EXERCISE DIRECTIONS:
Print the lines that start the entries and continue through the one holding "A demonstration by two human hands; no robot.", please, exactly and with the pictures omitted.
*** STUDY MATERIAL ***
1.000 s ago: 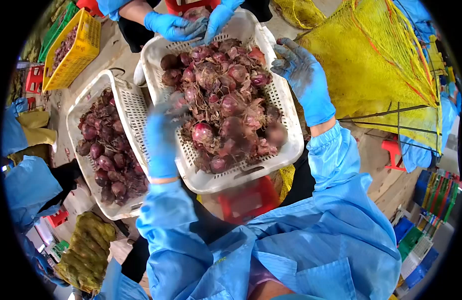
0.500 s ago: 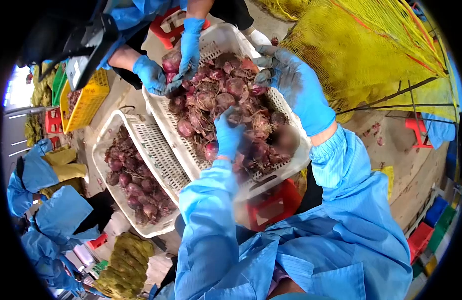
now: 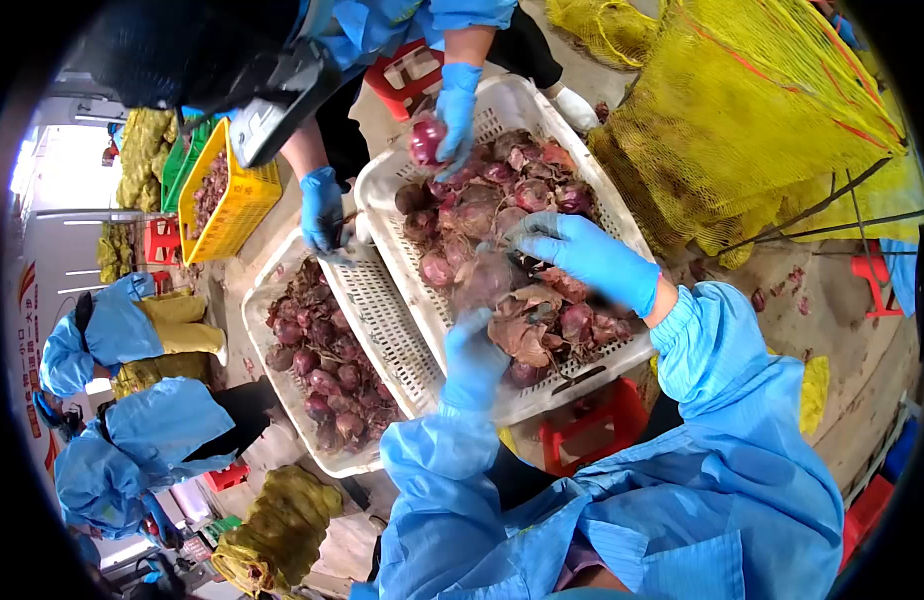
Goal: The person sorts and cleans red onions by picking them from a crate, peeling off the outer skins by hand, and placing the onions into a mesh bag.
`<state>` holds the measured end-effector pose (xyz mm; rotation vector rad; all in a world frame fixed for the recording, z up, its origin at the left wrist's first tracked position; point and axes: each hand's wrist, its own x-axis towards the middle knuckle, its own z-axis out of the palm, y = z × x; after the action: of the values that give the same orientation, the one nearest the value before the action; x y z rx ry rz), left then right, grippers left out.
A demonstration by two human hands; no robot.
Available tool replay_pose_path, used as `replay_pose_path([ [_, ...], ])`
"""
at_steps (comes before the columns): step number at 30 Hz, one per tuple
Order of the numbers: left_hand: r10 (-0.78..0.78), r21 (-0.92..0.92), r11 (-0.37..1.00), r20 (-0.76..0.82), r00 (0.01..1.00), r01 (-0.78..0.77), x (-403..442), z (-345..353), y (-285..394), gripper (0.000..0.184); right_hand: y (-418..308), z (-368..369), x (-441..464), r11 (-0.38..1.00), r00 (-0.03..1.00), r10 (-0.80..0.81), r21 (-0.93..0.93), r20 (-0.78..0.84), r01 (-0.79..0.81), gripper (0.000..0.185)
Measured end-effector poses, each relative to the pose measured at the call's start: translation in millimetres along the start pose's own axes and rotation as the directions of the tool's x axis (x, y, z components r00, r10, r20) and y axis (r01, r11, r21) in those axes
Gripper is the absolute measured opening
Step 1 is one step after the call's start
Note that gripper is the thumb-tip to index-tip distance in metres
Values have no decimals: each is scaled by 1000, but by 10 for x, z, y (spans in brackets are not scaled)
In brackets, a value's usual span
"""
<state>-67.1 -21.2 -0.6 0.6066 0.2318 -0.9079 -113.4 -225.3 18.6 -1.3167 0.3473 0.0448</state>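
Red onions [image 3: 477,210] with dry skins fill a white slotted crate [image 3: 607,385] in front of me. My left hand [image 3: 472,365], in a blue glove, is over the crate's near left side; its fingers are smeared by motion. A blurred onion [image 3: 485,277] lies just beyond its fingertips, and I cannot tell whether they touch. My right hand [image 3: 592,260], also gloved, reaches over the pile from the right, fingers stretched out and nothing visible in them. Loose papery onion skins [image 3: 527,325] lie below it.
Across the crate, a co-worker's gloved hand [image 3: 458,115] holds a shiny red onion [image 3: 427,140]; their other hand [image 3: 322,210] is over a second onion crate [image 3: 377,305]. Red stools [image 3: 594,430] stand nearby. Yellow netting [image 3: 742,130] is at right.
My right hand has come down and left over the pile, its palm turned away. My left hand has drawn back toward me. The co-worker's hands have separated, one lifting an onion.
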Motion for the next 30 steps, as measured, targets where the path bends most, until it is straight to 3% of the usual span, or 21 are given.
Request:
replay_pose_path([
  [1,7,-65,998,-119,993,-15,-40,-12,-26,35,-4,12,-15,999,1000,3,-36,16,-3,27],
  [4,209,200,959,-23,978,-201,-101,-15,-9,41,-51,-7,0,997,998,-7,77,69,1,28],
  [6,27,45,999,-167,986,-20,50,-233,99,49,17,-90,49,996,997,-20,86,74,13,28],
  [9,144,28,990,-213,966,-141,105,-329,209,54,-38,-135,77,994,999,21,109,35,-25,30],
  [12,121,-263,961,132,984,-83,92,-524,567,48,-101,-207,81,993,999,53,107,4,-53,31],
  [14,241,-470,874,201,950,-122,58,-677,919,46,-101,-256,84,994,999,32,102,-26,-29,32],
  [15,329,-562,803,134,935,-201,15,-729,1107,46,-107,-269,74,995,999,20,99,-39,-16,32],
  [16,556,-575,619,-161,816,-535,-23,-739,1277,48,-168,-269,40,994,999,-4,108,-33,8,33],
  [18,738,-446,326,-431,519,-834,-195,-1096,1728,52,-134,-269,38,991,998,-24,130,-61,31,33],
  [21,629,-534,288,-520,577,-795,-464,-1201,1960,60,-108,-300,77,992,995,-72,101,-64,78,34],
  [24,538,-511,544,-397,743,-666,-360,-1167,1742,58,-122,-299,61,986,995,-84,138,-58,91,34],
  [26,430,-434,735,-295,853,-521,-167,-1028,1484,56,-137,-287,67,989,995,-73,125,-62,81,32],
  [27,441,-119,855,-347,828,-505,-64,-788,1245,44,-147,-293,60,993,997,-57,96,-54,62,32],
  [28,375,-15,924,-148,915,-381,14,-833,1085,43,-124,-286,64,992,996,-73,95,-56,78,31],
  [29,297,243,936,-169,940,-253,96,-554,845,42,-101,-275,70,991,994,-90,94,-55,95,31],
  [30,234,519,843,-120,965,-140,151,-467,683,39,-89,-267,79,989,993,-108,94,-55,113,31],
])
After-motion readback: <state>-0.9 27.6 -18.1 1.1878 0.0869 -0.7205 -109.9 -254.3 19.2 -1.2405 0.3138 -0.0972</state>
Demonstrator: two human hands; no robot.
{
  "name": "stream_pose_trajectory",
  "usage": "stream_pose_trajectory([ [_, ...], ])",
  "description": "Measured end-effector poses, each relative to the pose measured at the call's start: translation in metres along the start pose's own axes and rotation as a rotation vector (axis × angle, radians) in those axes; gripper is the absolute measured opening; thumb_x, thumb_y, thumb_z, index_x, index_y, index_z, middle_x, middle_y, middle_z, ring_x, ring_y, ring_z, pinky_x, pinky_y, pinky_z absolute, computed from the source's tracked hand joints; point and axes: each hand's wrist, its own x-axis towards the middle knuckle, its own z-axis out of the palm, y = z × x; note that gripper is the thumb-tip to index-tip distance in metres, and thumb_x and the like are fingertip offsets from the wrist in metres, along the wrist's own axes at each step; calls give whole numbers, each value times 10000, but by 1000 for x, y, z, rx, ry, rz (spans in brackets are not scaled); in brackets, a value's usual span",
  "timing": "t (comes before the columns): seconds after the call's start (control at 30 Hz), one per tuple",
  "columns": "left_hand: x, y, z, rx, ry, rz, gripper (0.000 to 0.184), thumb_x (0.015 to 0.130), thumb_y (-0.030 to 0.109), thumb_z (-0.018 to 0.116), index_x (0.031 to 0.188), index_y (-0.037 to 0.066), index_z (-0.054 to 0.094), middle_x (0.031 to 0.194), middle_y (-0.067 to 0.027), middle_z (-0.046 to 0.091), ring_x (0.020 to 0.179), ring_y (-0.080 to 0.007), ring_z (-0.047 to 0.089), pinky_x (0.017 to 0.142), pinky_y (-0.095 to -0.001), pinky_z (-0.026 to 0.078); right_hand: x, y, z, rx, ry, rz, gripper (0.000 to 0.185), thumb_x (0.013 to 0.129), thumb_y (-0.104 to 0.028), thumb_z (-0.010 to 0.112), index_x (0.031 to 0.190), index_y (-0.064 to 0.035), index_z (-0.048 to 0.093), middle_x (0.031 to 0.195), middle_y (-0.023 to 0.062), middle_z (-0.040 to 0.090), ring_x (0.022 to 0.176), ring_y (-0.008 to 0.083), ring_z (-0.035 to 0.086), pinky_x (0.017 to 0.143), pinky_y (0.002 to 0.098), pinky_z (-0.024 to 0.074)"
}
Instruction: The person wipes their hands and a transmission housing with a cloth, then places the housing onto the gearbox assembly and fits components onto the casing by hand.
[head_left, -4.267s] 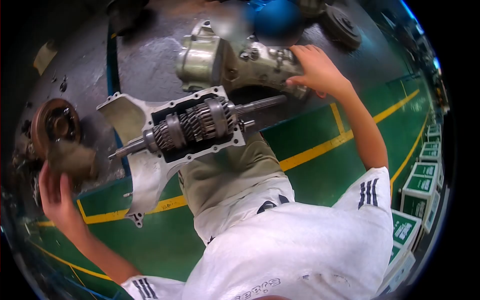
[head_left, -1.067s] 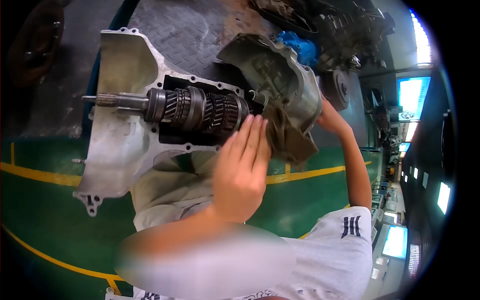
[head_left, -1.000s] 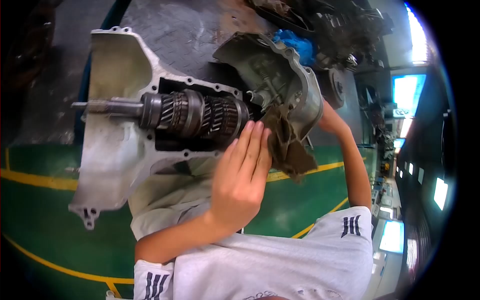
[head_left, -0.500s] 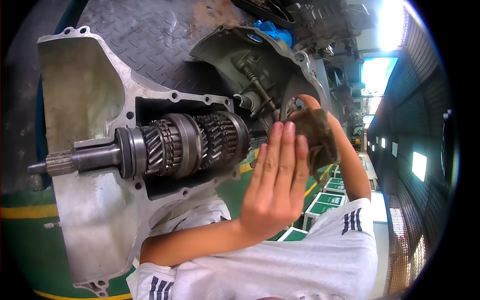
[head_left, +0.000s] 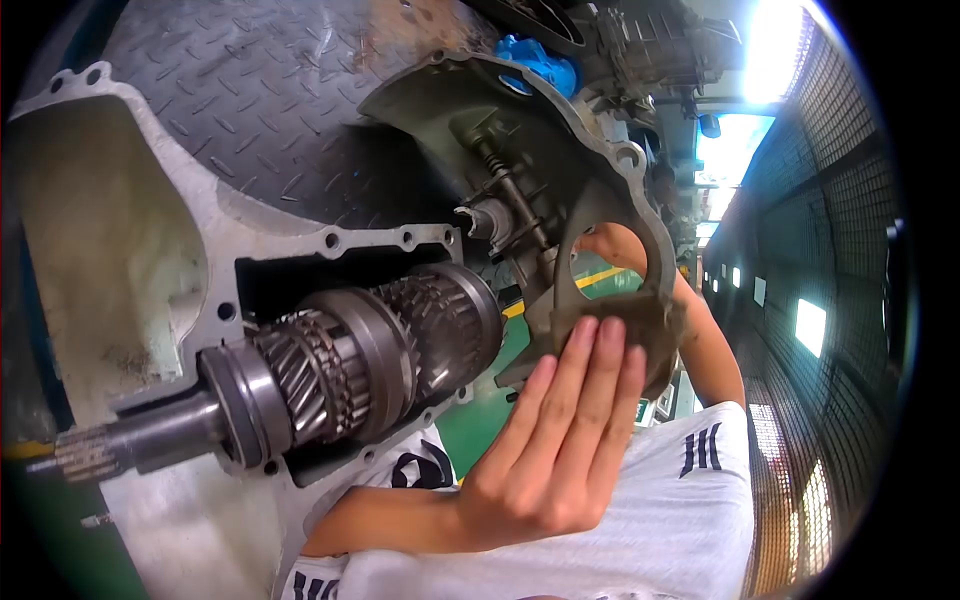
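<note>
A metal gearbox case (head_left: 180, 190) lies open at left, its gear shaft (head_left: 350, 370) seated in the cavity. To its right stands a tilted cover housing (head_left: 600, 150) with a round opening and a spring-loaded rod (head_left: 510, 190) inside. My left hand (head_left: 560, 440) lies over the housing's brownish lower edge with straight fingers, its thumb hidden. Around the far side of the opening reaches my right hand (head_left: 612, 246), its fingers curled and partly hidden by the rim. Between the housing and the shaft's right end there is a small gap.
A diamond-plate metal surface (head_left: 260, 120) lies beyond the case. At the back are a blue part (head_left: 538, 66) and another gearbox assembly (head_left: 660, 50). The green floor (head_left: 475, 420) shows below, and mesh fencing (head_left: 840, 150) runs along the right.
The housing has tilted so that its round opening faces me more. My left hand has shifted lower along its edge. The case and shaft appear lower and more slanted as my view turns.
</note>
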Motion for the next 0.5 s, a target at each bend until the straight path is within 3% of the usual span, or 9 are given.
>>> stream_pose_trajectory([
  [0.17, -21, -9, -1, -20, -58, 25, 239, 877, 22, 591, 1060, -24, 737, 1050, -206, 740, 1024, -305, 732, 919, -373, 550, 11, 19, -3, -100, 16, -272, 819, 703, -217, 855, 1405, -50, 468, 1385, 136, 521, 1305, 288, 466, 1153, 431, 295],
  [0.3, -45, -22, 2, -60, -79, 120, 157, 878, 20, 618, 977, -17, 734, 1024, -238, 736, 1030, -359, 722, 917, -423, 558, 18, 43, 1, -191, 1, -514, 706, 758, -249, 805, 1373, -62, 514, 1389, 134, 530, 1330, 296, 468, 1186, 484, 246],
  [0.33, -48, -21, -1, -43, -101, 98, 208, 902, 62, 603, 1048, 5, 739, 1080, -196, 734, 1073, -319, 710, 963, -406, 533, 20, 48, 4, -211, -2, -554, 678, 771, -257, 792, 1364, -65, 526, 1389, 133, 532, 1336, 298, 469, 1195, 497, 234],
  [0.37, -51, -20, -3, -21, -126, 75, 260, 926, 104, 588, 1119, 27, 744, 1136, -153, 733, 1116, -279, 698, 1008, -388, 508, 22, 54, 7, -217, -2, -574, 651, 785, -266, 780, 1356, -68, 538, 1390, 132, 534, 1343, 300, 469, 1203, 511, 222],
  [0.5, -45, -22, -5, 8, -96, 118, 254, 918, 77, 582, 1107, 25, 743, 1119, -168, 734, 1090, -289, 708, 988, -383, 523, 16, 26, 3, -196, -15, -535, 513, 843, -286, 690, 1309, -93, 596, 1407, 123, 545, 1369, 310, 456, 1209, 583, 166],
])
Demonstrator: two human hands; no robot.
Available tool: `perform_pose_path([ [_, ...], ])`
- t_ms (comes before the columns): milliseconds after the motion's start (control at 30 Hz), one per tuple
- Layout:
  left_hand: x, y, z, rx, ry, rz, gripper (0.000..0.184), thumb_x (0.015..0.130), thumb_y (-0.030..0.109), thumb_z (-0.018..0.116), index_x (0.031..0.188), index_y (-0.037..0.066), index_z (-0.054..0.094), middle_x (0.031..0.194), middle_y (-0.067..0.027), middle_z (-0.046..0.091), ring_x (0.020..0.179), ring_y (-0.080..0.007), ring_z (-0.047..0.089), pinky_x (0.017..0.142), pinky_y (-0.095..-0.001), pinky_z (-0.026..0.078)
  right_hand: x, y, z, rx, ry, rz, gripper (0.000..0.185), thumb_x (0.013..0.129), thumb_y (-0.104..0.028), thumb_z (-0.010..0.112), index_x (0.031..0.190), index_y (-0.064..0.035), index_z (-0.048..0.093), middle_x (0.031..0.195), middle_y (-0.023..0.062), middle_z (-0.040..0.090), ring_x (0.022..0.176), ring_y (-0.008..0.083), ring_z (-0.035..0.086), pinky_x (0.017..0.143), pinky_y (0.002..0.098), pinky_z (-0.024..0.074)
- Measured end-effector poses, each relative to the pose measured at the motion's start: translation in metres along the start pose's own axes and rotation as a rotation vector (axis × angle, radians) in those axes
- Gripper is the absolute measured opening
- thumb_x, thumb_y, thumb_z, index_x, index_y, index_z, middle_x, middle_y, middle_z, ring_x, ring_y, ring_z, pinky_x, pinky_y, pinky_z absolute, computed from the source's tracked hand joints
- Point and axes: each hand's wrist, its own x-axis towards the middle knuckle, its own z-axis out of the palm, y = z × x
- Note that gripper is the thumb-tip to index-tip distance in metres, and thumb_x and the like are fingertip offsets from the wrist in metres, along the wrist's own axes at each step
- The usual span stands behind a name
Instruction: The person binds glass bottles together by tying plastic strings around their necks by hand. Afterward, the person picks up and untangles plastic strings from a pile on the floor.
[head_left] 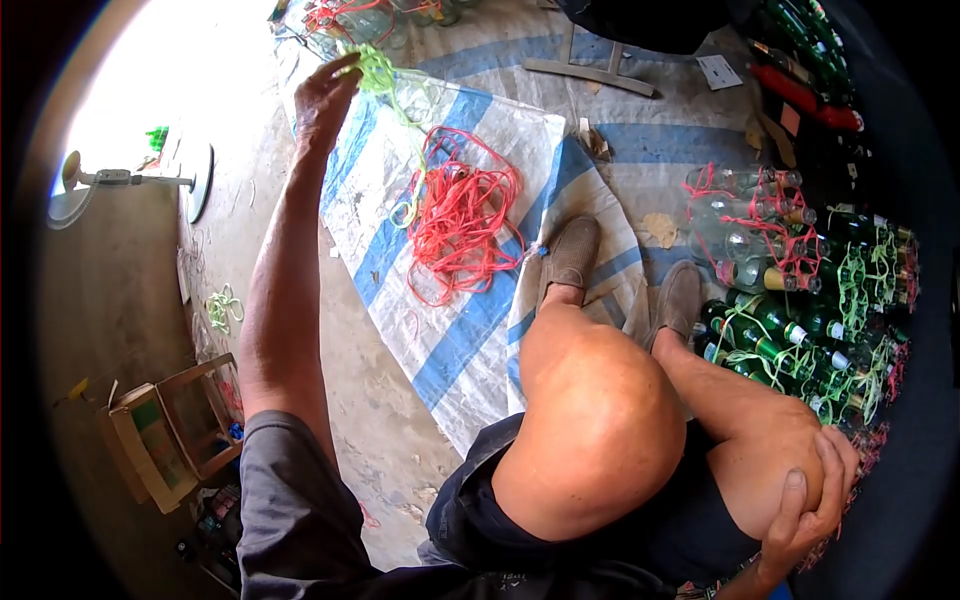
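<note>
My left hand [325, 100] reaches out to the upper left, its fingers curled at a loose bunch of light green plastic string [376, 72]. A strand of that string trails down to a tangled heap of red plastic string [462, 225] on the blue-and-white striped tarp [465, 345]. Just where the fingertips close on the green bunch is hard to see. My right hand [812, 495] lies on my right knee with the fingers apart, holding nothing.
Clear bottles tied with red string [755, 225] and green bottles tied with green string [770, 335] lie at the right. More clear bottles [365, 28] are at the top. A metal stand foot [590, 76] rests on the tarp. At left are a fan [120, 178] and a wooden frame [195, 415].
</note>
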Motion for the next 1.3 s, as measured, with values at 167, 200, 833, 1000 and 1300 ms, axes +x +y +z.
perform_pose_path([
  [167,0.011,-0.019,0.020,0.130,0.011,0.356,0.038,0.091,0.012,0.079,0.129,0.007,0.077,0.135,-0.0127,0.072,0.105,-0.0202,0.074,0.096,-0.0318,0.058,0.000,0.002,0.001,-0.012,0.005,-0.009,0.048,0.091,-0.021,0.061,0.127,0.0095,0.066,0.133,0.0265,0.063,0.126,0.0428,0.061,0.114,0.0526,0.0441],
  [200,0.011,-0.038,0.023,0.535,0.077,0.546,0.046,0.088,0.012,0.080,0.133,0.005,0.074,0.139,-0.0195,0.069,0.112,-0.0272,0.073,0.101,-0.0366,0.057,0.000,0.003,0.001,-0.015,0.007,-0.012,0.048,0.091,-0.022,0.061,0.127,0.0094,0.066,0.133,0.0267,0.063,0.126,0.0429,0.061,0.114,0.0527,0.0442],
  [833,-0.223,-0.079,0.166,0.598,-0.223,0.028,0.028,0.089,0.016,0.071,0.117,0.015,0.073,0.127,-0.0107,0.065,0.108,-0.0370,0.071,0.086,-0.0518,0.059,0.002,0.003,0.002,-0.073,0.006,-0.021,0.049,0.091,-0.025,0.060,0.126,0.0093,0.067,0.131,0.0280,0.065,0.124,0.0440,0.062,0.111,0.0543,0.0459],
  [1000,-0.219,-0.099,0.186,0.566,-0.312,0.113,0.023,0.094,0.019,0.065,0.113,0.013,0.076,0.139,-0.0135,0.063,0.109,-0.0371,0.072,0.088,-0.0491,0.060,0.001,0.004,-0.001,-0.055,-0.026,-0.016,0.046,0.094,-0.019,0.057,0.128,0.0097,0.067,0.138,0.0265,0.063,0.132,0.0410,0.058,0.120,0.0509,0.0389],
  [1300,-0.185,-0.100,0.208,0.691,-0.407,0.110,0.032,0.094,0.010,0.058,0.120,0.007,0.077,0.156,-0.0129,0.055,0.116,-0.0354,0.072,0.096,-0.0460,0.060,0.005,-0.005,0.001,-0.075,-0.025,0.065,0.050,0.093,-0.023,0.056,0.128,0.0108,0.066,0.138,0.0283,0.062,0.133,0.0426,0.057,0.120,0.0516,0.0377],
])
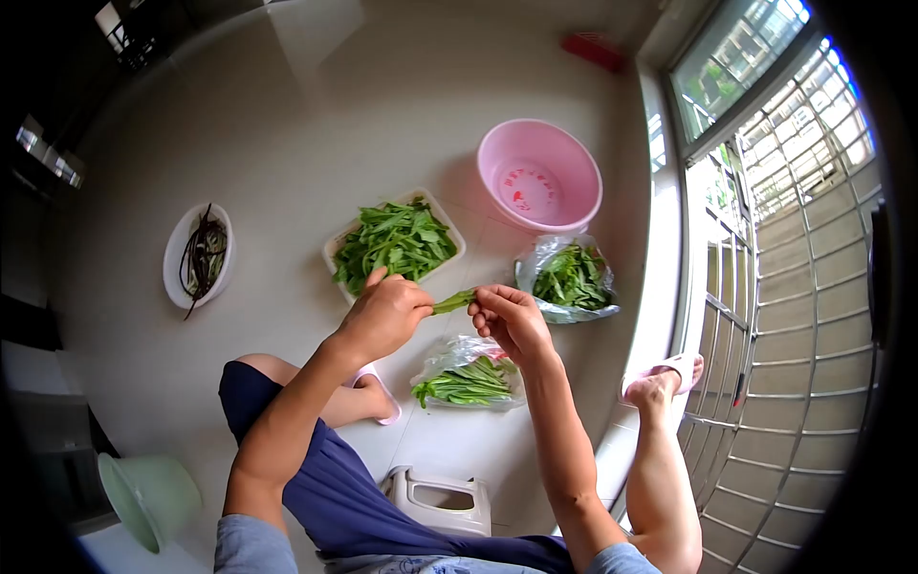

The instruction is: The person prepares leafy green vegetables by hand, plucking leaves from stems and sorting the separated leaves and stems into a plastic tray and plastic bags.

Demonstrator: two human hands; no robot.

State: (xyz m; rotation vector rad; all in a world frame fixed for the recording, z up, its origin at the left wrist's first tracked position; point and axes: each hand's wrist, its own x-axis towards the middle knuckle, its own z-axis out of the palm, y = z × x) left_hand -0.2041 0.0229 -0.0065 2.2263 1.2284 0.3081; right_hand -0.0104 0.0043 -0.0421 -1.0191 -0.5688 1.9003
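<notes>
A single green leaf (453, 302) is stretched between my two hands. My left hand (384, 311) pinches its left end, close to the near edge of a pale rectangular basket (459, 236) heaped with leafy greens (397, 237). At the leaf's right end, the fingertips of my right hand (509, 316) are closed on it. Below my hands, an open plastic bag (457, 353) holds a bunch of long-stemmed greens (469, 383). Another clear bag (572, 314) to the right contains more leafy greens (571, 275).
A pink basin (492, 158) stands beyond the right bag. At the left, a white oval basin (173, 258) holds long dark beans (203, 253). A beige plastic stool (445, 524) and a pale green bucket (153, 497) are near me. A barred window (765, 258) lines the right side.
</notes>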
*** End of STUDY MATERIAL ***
YOUR SOLUTION:
1.000 s ago: 
0.500 s ago: 
now: 
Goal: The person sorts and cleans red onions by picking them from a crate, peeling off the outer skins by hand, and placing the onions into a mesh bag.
`<state>` holds the measured end-effector pose (xyz mm; rotation vector rad; all in a world frame fixed for the recording, z up, its origin at the left wrist's first tracked position; point and axes: each hand's wrist, its own x-axis towards the middle knuckle, its own z-axis out of the palm, y = z × x; after the action: of the values that give the same orientation, the one nearest the value before the action; x y z rx ry rz), left then right, grippers left out.
A demonstration by two human hands; no robot.

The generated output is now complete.